→ **ASSIGNED TASK**: An exact copy of every record, without the pictures, is what should come back.
───
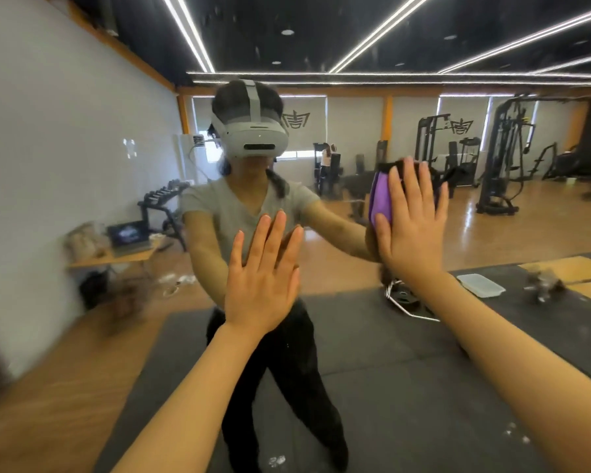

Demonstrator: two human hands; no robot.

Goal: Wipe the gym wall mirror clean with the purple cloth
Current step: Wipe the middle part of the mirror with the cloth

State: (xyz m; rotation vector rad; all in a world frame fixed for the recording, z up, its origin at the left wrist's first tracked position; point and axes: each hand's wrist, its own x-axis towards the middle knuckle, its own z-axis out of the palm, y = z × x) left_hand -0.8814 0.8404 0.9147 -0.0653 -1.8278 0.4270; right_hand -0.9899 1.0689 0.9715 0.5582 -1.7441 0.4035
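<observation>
Gym floor reflected across the whole wall mirror [82, 131]: wood flooring, dark rubber mats [406, 370], LED strip lights [372, 32] on a black ceiling, cable machines [505, 151] far right, dumbbell rack [164, 199] and a small table with a laptop [130, 235] on the left. Person's reflection stands centre, grey tee, black trousers, headset on. Left hand [263, 281] is flat against the glass, fingers straight and slightly spread, nothing in it, meeting its own reflection. Right hand [411, 220] is up higher and to the right, also flat with fingers extended, palm pressing the purple cloth [379, 196] onto the mirror. Cloth is sandwiched between palm and glass; only a purple edge sticks out on the thumb side, with a dark bit showing above the fingertips, can't tell if that's cloth or reflection. Both forearms reach in from the bottom edge. White shallow tray [480, 285] and a barbell plate [406, 297] sit on the mat in the reflection, right of the hands. Smudges and white specks visible low on the glass.
</observation>
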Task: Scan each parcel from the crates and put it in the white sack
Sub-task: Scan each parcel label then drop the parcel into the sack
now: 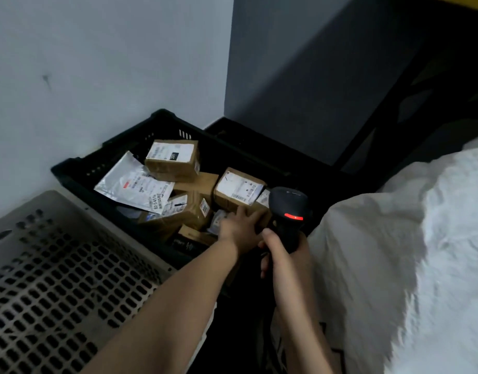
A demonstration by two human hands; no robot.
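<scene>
Several parcels lie heaped in the black crate at the middle of the frame, and I have my left hand reaching in, fingers laid over the near edge of a brown box with a white label; whether they curl round it or just rest on it I cannot tell. My right hand, lower centre, grips the handle of the black scanner, whose red light glows on its back, its head just beside that box. Further up in the crate sit another labelled box and a flat silver mailer leaning on the left wall. A second dark crate stands behind. A grey perforated crate fills the lower left, and the white sack bulges at the right edge.
</scene>
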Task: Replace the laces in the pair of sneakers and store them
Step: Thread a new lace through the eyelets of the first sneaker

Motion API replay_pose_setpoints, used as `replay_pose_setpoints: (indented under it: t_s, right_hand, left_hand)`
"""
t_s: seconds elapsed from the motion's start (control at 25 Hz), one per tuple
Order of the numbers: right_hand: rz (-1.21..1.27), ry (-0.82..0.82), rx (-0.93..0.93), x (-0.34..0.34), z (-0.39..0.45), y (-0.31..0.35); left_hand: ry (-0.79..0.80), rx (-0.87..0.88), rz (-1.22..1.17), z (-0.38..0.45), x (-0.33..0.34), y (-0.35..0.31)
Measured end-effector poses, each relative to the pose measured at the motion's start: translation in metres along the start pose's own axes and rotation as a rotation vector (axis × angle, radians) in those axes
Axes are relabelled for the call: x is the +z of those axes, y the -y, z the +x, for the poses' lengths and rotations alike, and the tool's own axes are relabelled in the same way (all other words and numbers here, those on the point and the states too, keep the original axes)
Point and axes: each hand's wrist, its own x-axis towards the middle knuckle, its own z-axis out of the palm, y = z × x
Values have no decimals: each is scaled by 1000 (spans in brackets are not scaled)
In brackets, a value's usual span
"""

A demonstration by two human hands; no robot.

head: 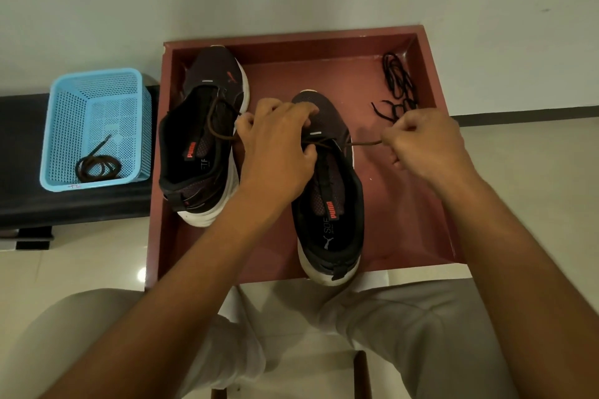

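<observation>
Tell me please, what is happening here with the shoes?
A person sits at a red tray that holds two dark sneakers. The right hand pulls a brown lace sideways out of the near sneaker, and the left hand steadies it. Black laces lie in the tray corner; another brown lace lies in the blue basket.

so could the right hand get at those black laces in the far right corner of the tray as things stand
Probably yes: the black laces lie loose just beyond the right hand, nothing between them. But that hand pinches the brown lace and would have to drop it first.
</observation>
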Motion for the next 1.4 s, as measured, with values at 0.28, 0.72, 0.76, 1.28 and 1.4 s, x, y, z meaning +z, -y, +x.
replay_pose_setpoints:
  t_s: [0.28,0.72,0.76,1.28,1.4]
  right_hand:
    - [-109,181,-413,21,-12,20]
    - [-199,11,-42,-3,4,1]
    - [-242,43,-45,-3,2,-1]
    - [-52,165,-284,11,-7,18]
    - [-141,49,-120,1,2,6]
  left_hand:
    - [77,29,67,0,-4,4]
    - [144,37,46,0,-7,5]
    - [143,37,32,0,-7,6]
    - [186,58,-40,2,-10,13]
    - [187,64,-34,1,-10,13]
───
→ **ANSWER BOX**:
Demonstrator: two human hands; no robot.

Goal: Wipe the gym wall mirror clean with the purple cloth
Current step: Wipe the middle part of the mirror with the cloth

State: (xyz m; rotation vector rad; all in a world frame fixed for the recording, z up, its origin at the left wrist's first tracked position; point and axes: each hand's wrist, its own x-axis towards the middle knuckle, its own z-axis out of the palm, y = z × x) left_hand -0.8814 0.8404 0.9147 -0.0653 -1.8278 0.4270; right_hand -0.9899 1.0689 0.9715 0.5582 -1.7441 0.4035
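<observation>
Gym floor reflected across the whole wall mirror [82, 131]: wood flooring, dark rubber mats [406, 370], LED strip lights [372, 32] on a black ceiling, cable machines [505, 151] far right, dumbbell rack [164, 199] and a small table with a laptop [130, 235] on the left. Person's reflection stands centre, grey tee, black trousers, headset on. Left hand [263, 281] is flat against the glass, fingers straight and slightly spread, nothing in it, meeting its own reflection. Right hand [411, 220] is up higher and to the right, also flat with fingers extended, palm pressing the purple cloth [379, 196] onto the mirror. Cloth is sandwiched between palm and glass; only a purple edge sticks out on the thumb side, with a dark bit showing above the fingertips, can't tell if that's cloth or reflection. Both forearms reach in from the bottom edge. White shallow tray [480, 285] and a barbell plate [406, 297] sit on the mat in the reflection, right of the hands. Smudges and white specks visible low on the glass.
</observation>
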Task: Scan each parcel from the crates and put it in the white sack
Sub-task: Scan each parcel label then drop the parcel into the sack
now: 
A demonstration by two human hands; no robot.
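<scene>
Several parcels lie heaped in the black crate at the middle of the frame, and I have my left hand reaching in, fingers laid over the near edge of a brown box with a white label; whether they curl round it or just rest on it I cannot tell. My right hand, lower centre, grips the handle of the black scanner, whose red light glows on its back, its head just beside that box. Further up in the crate sit another labelled box and a flat silver mailer leaning on the left wall. A second dark crate stands behind. A grey perforated crate fills the lower left, and the white sack bulges at the right edge.
</scene>
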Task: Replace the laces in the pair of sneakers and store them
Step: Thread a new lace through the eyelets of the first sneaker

Motion API replay_pose_setpoints, used as `replay_pose_setpoints: (indented under it: t_s, right_hand, left_hand)`
"""
t_s: seconds elapsed from the motion's start (control at 25 Hz), one per tuple
Order of the numbers: right_hand: rz (-1.21..1.27), ry (-0.82..0.82), rx (-0.93..0.93), x (-0.34..0.34), z (-0.39..0.45), y (-0.31..0.35); left_hand: ry (-0.79..0.80), rx (-0.87..0.88), rz (-1.22..1.17), z (-0.38..0.45), x (-0.33..0.34), y (-0.35..0.31)
Measured end-effector poses, each relative to the pose measured at the motion's start: translation in metres along the start pose's own axes and rotation as a rotation vector (axis × angle, radians) in those axes
Axes are relabelled for the call: x is the +z of those axes, y the -y, z the +x, for the poses' lengths and rotations alike, and the tool's own axes are relabelled in the same way (all other words and numbers here, those on the point and the states too, keep the original axes)
Point and axes: each hand's wrist, its own x-axis towards the middle knuckle, its own z-axis out of the palm, y = z × x
Values have no decimals: each is scaled by 1000 (spans in brackets are not scaled)
In brackets, a value's usual span
"""

A demonstration by two human hands; no robot.

head: 

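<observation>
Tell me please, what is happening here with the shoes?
A person sits at a red tray that holds two dark sneakers. The right hand pulls a brown lace sideways out of the near sneaker, and the left hand steadies it. Black laces lie in the tray corner; another brown lace lies in the blue basket.

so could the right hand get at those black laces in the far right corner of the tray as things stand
Probably yes: the black laces lie loose just beyond the right hand, nothing between them. But that hand pinches the brown lace and would have to drop it first.
</observation>
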Motion for the next 1.4 s, as measured, with values at 0.28, 0.72, 0.76, 1.28 and 1.4 s, x, y, z meaning +z, -y, +x.
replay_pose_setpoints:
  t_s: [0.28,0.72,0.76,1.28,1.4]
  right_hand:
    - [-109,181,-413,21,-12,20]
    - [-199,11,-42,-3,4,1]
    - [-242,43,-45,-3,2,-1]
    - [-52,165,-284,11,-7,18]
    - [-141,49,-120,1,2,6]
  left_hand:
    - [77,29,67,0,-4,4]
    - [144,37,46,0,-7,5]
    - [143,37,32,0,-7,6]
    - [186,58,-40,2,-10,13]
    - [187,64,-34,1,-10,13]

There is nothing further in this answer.